The heavily edited document was released on Saturday night, hours after Biden attended a commemorative event on September 11 in New York, Pennsylvania, and northern Virginia. Relatives of the victims previously opposed Biden’s presence at ceremonial events, as long as the documents remained classified.
The Saudi government has long denied involvement in the attack. The Saudi Arabian Embassy in Washington supported the complete declassification of all records as a way to “completely end unfounded claims against the Kingdom.” The embassy said the allegations that Saudi Arabia had colluded were “resolutely wrong.”

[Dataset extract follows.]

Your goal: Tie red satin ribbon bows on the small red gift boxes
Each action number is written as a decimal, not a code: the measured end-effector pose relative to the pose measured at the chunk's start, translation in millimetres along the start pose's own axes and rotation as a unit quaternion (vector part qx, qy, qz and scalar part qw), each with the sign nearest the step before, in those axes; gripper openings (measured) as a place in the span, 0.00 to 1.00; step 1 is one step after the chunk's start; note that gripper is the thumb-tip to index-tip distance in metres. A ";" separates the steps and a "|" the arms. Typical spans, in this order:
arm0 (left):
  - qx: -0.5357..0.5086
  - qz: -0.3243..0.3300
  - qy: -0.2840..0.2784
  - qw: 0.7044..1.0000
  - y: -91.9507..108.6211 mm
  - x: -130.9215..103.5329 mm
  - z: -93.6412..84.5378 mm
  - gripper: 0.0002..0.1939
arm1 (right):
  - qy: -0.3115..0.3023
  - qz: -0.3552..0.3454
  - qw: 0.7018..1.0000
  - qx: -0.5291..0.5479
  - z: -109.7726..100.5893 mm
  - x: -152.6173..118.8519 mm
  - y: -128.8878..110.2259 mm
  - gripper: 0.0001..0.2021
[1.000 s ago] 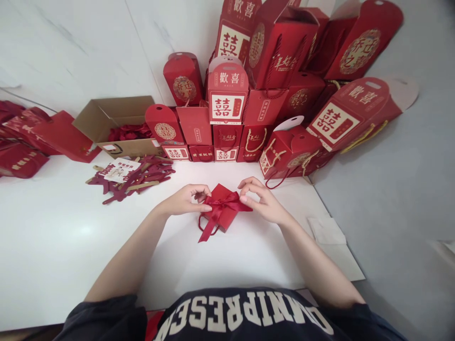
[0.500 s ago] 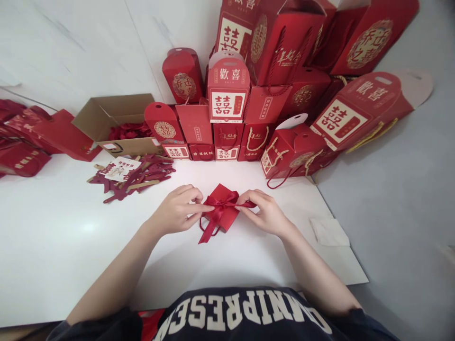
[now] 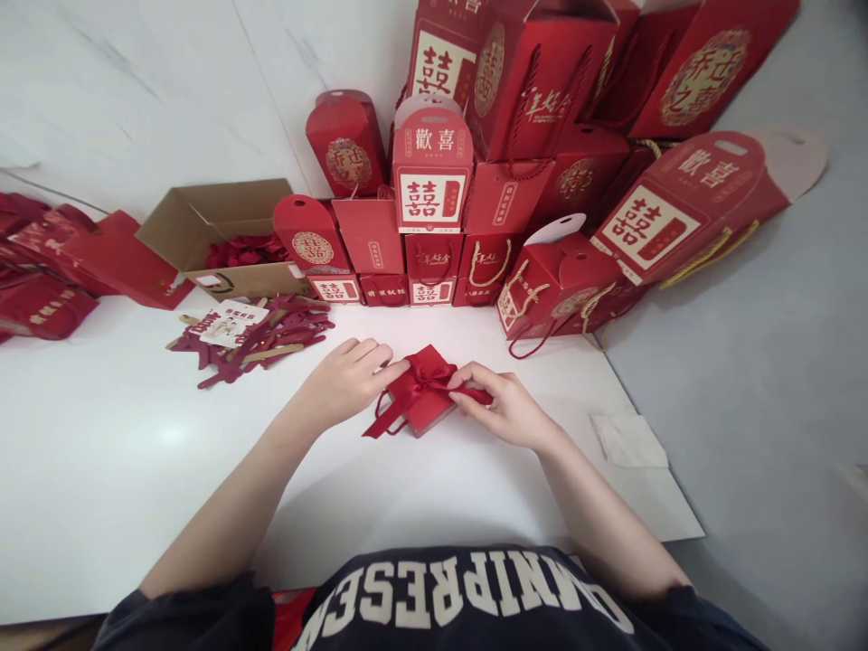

The pile of documents was released at a politically sensitive time, especially for the United States and Saudi Arabia, which had a strategic (albeit difficult) alliance on the issue of counterterrorism. In February, the Biden administration released an information assessment suggesting Crown Prince Mohammed Bin Salman, who killed U.S.-based journalist Jamal Khashoggi in 2018, but from the Democratic Party for avoiding his own direct punishment. I was criticized.
Relatives of the victims supported the release of the document as an important step in their efforts to link the attack to Saudi Arabia. Brett Eagleson, whose father Bruce was killed in an attack at the World Trade Center, said the release of FBI material “accelerates the pursuit of truth and justice.”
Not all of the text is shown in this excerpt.